Exercise prompt:
Reproduce this listing from its first line through the line with "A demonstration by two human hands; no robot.", inclusive, leaving out all that follows.
● ● ● ● ●
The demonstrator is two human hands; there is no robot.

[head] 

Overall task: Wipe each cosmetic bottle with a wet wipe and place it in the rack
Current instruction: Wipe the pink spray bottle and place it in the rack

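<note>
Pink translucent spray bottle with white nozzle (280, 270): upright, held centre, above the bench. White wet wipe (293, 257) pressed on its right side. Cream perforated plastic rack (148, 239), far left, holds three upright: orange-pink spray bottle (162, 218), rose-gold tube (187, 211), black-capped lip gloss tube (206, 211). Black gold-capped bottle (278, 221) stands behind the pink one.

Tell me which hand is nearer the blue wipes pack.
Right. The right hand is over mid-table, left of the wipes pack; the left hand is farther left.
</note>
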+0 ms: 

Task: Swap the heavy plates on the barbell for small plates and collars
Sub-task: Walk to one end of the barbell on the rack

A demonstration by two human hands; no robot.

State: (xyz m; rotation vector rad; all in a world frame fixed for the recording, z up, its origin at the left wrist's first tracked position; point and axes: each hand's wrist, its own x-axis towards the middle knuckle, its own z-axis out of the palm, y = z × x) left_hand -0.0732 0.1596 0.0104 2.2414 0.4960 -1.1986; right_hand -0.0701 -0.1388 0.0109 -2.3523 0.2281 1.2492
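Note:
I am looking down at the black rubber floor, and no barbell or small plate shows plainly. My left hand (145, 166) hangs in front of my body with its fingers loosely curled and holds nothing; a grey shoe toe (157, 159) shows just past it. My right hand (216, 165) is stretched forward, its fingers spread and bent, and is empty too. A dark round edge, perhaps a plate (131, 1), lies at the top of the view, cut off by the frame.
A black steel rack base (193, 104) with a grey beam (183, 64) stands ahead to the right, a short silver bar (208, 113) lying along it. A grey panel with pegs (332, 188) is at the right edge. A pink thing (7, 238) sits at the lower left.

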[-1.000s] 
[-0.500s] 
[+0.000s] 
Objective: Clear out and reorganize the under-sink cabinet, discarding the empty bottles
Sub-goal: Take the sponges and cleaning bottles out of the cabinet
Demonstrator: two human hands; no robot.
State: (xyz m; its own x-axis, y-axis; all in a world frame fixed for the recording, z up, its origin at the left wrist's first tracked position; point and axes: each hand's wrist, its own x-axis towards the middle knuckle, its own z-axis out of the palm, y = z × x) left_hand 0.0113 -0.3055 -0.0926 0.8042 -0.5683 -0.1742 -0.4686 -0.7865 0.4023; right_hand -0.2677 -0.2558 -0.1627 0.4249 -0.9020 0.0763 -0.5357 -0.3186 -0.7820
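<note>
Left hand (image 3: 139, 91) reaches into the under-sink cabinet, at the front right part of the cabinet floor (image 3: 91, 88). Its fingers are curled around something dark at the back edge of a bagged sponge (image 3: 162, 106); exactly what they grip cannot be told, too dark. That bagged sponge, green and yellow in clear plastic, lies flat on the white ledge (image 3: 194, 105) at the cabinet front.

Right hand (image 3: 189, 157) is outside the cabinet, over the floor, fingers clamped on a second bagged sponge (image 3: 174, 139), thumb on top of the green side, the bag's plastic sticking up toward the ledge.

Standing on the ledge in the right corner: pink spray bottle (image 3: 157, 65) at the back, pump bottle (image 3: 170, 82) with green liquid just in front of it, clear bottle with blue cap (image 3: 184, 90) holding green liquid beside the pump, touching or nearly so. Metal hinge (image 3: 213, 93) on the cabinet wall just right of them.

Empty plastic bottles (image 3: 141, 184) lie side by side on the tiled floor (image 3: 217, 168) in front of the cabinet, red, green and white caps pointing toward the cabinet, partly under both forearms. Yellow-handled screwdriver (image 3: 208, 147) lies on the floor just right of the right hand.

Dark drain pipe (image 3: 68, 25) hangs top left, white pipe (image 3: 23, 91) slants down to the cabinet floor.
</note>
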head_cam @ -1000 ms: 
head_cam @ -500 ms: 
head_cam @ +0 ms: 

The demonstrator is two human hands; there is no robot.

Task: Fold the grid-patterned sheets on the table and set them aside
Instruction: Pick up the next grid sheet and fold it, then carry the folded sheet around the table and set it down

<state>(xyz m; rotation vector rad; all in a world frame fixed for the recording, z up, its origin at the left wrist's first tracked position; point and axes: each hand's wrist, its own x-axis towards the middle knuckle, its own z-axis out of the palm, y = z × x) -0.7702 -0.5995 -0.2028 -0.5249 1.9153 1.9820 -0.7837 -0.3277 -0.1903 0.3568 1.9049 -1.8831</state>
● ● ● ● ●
Result for this exercise:
The demonstrator is two human hands; there is no robot.

[head] 

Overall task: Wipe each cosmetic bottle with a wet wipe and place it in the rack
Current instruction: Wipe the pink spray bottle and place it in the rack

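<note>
Pink translucent spray bottle with white nozzle (280, 270): upright, held centre, above the bench. White wet wipe (293, 257) pressed on its right side. Cream perforated plastic rack (148, 239), far left, holds three upright: orange-pink spray bottle (162, 218), rose-gold tube (187, 211), black-capped lip gloss tube (206, 211). Black gold-capped bottle (278, 221) stands behind the pink one.

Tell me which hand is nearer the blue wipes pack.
Right. The right hand is over mid-table, left of the wipes pack; the left hand is farther left.
</note>
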+0 ms: 

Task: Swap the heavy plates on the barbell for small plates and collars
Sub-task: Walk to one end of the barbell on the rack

A demonstration by two human hands; no robot.

The exercise concludes with that.